# Dark Brown shell cordovan



## Harris (Jan 30, 2006)

I have a question for all, but most particularly for Leathersoul Tom. It came to mind after seeing the photo of the dark "chocolate" brown alligator strap by B.D. Jeffries:

Is there any interest in a dark brown shell cordovan? Not burgundy, and not "cigar.". I'm thinking of a _very_ dark (maybe "chocolate" would work) shell cordovan. Crockett & Jones uses a "dark brown shell cordovan." Is it reasonable to guess that Horween is making/providing it to them?

I wonder--and, again, I direct this question to Tom--if Alden has shown (or may in the future show) any interest? I would think there would be a market for this color/shade.

Thanks.


----------



## yachtie (May 11, 2006)

If Alden would make shoes in that color I would buy them. :icon_smile_big: 
Dark brown is a color that is sadly missing in Alden's shell repertoire. I've heard that the new Cigar tannage is more chocolate brown (?)


----------



## spinlps (Feb 15, 2004)

According to this picture from the plal.com website (page numbers may indicate it comes from the actual CJ print catalog?), CJ uses Horween shell cordovan for at least some of their shoes. Who's going to order the Harvard to find out? :icon_smile:


----------



## TradTeacher (Aug 25, 2006)

I also would be interested in a pair of dark brown shell cords. I like the cordovan/#8 color, but a chocolate brown would surely be my favorite. I am looking to purchase my first ever pair of shell shoes and would wait for a pair in that color if it became available...

TT


----------



## spinlps (Feb 15, 2004)

TradTeacher said:


> I also would be interested in a pair of dark brown shell cords. I like the cordovan/#8 color, but a chocolate brown would surely be my favorite. I am looking to purchase my first ever pair of shell shoes and would wait for a pair in that color if it became available...
> 
> TT


Check out the Polo Darlton Shells. They also come in a penny and plain blucher.

Darlton Wingtip

Darlton Tassell

You're a 9 - 9.5 correct? If so, you may be interested in these:

or even these from the ebay thread:

If you like the Polo Shells, keep in mind that they are usually discounted (25 - 30%) 2 - 3 times per year. And, at least one of those times coincides with Polo's additional 30 - 40% coupon (site or store) which brings the cost of the shoes into the $300 - $350 range. I have the bluchers & the pennies and am waiting for the next sale + coupon to grab either the wingtips or the boots.

Good luck!


----------



## TradTeacher (Aug 25, 2006)

spinlps said:


> You're a 9 - 9.5 correct? If so, you may be interested in these:


How do the Polo shell's run size wise? I'm a 9.5 in Weejuns but drop to a 9 in lace-up shoes. I love those bluchers. I've been eyeing the Alden 990 in shell but those Darlton's would work just as well, and at a much better price.

Thanks, spin...

TT


----------



## abc123 (Jun 4, 2006)

Harris,

I own a pair of C&J (for Polo) dark brown shell blutchers. I am pretty sure that C&J sources their cordovan from Horween. The shoes are very nice, although I cannot compare the color to Aldens "cigar", as I don't own any Aldens in that color. If you would like, I can try to take a picture or two of the shoes when I get the chance. 

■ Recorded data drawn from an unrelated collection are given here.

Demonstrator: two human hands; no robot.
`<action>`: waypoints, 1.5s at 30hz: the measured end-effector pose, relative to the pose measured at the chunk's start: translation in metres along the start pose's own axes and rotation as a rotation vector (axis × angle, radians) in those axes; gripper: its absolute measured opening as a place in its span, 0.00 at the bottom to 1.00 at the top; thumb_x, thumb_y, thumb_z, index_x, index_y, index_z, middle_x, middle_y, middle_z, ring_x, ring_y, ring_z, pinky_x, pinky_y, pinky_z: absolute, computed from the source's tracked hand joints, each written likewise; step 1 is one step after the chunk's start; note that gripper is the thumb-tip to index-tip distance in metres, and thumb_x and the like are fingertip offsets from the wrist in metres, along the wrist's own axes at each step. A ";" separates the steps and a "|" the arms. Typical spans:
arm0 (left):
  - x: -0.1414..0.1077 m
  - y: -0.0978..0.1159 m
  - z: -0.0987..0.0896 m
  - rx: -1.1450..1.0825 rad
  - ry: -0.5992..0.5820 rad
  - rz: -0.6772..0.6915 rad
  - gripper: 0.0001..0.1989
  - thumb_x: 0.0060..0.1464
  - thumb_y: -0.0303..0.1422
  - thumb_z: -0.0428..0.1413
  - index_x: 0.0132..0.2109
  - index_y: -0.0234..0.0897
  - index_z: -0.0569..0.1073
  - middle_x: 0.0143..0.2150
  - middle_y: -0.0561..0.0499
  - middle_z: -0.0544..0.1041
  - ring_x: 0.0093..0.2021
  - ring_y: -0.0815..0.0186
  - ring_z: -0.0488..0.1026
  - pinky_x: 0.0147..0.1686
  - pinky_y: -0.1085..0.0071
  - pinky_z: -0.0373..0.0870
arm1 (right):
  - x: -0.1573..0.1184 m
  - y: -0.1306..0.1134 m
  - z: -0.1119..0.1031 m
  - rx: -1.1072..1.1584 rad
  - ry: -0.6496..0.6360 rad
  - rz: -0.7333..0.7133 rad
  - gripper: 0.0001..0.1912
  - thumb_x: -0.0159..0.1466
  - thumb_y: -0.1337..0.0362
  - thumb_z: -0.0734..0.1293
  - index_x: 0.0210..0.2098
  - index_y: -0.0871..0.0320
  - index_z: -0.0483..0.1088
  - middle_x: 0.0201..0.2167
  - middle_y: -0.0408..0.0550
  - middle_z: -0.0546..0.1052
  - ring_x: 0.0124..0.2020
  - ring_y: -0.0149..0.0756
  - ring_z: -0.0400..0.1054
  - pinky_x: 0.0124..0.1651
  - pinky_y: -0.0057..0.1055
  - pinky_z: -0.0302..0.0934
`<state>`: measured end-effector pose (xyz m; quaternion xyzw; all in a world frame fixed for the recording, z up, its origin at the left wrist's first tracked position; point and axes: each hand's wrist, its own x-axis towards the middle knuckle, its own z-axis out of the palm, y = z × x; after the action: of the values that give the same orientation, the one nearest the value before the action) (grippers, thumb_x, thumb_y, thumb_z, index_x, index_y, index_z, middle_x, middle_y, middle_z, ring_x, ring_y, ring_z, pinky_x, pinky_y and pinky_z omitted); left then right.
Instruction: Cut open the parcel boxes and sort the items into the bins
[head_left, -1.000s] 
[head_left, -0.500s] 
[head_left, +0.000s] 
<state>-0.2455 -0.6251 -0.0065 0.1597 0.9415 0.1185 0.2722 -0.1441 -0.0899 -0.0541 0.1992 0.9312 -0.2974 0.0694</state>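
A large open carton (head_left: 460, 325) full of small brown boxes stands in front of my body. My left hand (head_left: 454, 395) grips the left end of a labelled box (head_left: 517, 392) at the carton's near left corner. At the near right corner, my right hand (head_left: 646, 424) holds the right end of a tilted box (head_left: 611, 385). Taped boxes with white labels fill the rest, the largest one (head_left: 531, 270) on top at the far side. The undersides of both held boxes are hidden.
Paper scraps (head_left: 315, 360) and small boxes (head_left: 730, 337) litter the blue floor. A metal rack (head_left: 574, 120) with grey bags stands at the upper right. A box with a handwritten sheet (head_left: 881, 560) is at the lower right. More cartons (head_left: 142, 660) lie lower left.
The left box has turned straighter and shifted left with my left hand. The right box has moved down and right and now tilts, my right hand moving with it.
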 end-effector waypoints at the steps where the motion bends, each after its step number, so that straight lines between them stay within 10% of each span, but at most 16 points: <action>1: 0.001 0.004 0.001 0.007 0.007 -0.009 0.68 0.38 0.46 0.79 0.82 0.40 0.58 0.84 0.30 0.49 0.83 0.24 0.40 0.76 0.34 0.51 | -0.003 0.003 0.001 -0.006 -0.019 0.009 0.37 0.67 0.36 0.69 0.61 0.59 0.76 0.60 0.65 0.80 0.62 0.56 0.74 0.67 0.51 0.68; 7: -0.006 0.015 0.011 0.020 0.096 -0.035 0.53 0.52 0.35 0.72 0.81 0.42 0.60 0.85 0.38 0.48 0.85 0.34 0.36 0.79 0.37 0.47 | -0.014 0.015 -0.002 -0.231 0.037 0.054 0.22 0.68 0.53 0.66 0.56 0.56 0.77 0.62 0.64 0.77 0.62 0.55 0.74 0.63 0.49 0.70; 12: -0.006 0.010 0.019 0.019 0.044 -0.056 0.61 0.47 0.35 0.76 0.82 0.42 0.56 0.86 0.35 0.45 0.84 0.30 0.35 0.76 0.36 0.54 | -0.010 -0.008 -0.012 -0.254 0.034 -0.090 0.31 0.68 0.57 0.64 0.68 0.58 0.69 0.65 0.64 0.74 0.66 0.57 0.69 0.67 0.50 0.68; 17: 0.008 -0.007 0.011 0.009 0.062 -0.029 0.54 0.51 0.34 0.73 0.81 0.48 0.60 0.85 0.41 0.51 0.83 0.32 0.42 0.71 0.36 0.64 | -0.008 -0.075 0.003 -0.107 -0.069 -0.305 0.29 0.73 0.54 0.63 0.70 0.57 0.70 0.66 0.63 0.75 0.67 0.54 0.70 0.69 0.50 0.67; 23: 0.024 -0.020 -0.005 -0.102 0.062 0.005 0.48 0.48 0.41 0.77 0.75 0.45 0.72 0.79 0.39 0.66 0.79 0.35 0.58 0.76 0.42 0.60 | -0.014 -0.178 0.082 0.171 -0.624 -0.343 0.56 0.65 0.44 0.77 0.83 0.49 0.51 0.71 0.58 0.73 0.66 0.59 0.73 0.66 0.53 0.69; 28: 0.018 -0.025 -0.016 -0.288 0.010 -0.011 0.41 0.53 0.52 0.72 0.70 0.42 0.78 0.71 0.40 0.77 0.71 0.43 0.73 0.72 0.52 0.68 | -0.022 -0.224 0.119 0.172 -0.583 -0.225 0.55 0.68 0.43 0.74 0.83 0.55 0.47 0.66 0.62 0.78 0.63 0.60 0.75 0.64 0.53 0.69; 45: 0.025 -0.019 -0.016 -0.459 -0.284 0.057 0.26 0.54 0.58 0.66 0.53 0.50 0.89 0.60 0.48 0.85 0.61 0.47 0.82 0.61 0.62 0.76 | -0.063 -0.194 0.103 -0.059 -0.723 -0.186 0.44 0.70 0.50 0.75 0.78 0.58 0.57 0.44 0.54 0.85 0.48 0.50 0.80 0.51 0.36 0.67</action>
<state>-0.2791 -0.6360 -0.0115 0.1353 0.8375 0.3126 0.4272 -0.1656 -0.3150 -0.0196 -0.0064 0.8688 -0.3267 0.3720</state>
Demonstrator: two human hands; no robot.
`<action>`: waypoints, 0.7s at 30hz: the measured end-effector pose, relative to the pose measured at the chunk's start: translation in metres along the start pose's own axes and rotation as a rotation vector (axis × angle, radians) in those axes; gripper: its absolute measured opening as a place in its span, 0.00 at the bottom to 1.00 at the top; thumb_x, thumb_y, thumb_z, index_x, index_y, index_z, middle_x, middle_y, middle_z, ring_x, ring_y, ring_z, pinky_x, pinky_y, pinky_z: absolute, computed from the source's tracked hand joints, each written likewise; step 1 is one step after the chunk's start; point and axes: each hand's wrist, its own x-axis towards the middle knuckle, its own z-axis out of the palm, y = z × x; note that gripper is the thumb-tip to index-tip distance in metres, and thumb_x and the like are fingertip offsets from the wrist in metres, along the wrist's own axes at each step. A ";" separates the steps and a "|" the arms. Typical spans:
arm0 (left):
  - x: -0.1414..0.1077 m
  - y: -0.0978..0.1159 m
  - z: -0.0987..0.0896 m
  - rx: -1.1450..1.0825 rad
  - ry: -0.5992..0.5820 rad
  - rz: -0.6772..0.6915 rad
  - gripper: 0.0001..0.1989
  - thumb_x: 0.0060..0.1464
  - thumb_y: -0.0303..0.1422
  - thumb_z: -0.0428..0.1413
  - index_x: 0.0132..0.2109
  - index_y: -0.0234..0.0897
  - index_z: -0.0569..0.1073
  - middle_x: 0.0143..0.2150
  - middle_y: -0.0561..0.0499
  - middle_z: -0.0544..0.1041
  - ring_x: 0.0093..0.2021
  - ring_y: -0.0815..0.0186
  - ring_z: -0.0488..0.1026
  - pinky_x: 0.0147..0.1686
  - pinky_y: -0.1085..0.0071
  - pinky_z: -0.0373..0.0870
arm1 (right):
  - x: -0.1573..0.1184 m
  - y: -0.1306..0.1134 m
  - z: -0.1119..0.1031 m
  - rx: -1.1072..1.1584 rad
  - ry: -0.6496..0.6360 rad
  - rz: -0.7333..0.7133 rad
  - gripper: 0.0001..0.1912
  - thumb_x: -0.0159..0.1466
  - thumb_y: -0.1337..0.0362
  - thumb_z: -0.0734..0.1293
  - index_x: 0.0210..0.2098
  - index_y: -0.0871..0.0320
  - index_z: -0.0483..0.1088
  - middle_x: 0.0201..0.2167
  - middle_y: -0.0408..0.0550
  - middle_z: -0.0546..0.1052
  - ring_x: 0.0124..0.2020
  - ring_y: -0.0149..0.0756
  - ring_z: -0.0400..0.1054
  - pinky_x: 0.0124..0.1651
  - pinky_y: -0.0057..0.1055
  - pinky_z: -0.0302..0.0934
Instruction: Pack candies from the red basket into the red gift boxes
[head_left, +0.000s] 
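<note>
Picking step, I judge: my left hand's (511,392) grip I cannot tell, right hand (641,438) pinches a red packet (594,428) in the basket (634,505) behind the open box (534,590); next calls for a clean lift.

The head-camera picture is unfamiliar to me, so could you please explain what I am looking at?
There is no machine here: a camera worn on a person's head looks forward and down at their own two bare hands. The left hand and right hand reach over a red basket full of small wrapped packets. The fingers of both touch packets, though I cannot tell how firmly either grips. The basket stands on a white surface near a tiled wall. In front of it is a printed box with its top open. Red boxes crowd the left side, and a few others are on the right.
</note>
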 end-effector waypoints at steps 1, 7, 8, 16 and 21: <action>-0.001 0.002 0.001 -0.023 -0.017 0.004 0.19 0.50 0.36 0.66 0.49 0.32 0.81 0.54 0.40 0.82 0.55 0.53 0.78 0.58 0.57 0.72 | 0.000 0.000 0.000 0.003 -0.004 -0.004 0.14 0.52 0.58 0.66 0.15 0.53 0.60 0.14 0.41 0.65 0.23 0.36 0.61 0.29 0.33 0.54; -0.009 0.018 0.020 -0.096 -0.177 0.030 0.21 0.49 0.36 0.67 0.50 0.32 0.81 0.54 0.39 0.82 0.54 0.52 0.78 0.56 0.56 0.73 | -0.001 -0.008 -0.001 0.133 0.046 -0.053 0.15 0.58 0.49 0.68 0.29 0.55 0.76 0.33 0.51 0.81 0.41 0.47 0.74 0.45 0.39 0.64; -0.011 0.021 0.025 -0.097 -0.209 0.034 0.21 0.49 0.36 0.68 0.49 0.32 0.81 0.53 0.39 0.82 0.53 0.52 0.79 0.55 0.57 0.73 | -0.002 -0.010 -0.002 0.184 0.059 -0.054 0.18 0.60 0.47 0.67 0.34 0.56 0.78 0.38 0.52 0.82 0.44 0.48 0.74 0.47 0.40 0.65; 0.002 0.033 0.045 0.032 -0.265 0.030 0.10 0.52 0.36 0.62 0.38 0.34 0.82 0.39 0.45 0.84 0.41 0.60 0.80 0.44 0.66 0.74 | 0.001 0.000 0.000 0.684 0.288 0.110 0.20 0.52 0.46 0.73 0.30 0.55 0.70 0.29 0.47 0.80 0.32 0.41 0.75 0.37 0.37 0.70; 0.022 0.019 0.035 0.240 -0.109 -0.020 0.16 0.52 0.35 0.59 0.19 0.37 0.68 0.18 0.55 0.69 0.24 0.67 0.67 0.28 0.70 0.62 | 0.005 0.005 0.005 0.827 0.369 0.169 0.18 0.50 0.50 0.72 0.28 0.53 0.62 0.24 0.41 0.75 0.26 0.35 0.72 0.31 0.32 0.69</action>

All in all, its a great color, though perhaps not as "chocolatey" as you may be thinking of. Mine are fairly new, and my polo salesman told me they do darken up significantly with age. 

If the C&J color is to your liking, why not go with those instead of waiting for an Alden offering? The quality is at least the equal of Alden, and as mentioned, with the Polo sales, the cost is cheaper.


----------



## Chris H (Oct 30, 2004)

I own a pair of the C&J Harvards in whiskey cordovan and I can confirm that the cordovan shell is from Horween. The shoes are unlined and the the inside of the shoe is stamped Horween. I purchased them from the Crockett & Jones shop in Jermyn Street, at the time the salesman told me C&J only use cordovan from Horween. I intend to purchase the Harvard in dark brown cordovan if they are in the summer sale this year.


----------



## LeatherSOUL (May 8, 2005)

Harris-Horween does produce many other shades that Alden does not offer. Logistically it is very difficult for a factory/business like Alden to introduce new shades without messing up the whole scheme of things if that makes any sense. 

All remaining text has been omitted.